Every action this product takes captures the prior state before it touches anything. kubehero undo <audit-id> replays the original spec back into the cluster, idempotently, in less time than it took to fire. Default cooldown is ten minutes. You can extend it; you cannot shorten it below the time it takes to scrape your dashboard and assemble a war room.
Open source, all the way down.
Apache 2.0 collector, CLI, proto, and cost model. BUSL 1.1 on the control plane, operator, pricing engine, and dashboard — source-available, self-hostable, free to run. Every line is public. Fork or replace anything that diverges from your needs; nothing is hidden behind a paywall.
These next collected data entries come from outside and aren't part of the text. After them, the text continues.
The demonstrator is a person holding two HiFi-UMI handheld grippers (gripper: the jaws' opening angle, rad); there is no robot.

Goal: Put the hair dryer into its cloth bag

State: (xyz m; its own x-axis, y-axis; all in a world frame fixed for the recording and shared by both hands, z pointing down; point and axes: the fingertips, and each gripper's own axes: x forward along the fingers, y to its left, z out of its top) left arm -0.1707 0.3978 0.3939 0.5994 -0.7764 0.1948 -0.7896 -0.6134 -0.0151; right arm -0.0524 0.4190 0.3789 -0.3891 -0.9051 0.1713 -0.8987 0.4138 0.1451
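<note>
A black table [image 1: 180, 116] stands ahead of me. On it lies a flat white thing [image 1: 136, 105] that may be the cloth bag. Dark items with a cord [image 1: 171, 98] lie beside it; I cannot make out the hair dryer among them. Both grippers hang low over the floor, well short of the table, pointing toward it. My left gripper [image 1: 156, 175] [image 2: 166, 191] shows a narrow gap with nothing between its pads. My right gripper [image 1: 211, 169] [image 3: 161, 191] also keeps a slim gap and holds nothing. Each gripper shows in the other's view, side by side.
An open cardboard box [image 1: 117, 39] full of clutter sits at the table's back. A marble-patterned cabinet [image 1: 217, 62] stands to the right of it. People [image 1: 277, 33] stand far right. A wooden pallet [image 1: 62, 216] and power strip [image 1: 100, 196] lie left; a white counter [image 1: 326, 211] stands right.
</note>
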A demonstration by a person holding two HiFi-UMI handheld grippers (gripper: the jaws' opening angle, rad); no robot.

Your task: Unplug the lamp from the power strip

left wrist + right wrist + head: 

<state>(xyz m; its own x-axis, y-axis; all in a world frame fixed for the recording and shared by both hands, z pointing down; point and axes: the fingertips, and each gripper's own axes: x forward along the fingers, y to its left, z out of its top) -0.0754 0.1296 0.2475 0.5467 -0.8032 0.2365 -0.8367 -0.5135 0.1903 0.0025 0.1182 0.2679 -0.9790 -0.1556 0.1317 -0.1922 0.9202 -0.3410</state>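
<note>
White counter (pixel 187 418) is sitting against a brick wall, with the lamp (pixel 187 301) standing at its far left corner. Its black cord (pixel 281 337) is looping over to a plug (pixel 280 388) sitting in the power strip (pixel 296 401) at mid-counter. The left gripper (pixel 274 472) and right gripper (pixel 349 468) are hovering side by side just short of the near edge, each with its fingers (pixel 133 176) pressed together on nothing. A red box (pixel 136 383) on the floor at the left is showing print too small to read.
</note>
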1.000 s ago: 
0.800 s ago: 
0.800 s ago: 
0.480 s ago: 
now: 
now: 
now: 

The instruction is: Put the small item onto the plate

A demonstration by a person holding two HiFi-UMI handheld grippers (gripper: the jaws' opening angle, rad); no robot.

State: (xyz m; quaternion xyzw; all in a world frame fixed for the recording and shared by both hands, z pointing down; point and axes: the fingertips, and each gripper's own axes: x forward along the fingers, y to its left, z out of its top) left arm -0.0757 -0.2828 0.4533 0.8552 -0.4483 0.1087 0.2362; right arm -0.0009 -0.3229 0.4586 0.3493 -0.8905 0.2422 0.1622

Every CRD is a public schema. Every metric we emit is in Prometheus format. Every audit row is exportable to webhook, syslog, or S3. If we go away tomorrow, your data does not.
Hardened where it counts.
mTLS by default. RBAC enforced at the RPC layer, not bolted on. OIDC against your IdP, signature-verified via JWKS — not just iss/aud presence. Air-gap installable; container images mirror cleanly to private registries. The audit log is HMAC-signed so a downstream SIEM can detect tampering.
None of this is differentiation. It's the floor — what any team running production should expect from software in the hot path of their cluster.
Cost is the lens, not the product.
FinOps tools that only show dollars become wallpaper. Cost is most useful when it's joined to something operators already act on: a CVE that's expensive to patch, a workload that's also leaking memory, a node that's both underutilised and out of compliance. We treat dollars as one signal among several, ranked by impact, not by decimals.
Boring beats clever.
We pick boring tools that have been load-tested at scale for years. Postgres for the durable state. ClickHouse for the time-series. Connect-RPC over HTTP/2 for the wire. Helm for distribution. cert-manager for certificates. Cosign + Syft for supply chain.
None of these are surprising choices. They are what your platform team already runs, which means our value is what we add on top — not what we ask you to adopt.
The bar is shipping.
We show up with software that works, not slides. Every release lists what changed and who'll feel it. We don't ship a feature until it survives a real cluster, and we don't promise what we can't deliver. It's open source — you can read every line and run it yourself today.
Built by DevOps & FinOps engineers, for the teams who run production every day.